--- START ---

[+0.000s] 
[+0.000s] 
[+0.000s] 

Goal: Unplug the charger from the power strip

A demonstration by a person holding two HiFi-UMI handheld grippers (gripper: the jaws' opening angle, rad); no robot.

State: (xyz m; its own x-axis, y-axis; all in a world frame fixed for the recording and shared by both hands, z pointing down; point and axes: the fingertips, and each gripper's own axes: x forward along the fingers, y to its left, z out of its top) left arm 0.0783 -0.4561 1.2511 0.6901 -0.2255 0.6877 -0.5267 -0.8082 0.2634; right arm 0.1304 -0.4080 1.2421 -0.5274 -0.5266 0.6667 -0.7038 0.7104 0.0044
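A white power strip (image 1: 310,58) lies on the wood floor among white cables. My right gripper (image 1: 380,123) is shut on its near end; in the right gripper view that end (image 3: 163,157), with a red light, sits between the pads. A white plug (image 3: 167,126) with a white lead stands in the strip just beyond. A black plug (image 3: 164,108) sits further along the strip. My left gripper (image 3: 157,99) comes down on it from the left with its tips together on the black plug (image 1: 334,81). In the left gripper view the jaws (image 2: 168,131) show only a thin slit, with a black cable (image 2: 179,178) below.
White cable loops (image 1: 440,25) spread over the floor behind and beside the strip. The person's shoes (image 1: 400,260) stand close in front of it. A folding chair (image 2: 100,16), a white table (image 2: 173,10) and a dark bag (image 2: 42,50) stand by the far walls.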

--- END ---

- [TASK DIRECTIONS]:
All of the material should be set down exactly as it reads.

- [TASK SOLUTION]:
[+0.000s] 
[+0.000s] 
[+0.000s] 

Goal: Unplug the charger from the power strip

A demonstration by a person holding two HiFi-UMI handheld grippers (gripper: the jaws' opening angle, rad); no robot.

State: (xyz m; its own x-axis, y-axis; all in a world frame fixed for the recording and shared by both hands, z pointing down; point and axes: the fingertips, and each gripper's own axes: x forward along the fingers, y to its left, z out of its top) left arm 0.0783 -0.4561 1.2511 0.6901 -0.2255 0.6877 -0.5267 -0.8082 0.2634; right arm 0.1304 -0.4080 1.2421 -0.5274 -0.5266 0.6667 -0.7038 0.7104 0.0044
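A white power strip (image 1: 310,58) lies on the wood floor among white cables. My right gripper (image 1: 380,123) is shut on its near end; in the right gripper view that end (image 3: 163,157), with a red light, sits between the pads. A white plug (image 3: 167,126) with a white lead stands in the strip just beyond. A black plug (image 3: 164,108) sits further along the strip. My left gripper (image 3: 157,99) comes down on it from the left with its tips together on the black plug (image 1: 334,81). In the left gripper view the jaws (image 2: 168,131) show only a thin slit, with a black cable (image 2: 179,178) below.
White cable loops (image 1: 440,25) spread over the floor behind and beside the strip. The person's shoes (image 1: 400,260) stand close in front of it. A folding chair (image 2: 100,16), a white table (image 2: 173,10) and a dark bag (image 2: 42,50) stand by the far walls.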

The response to this exercise is now finished.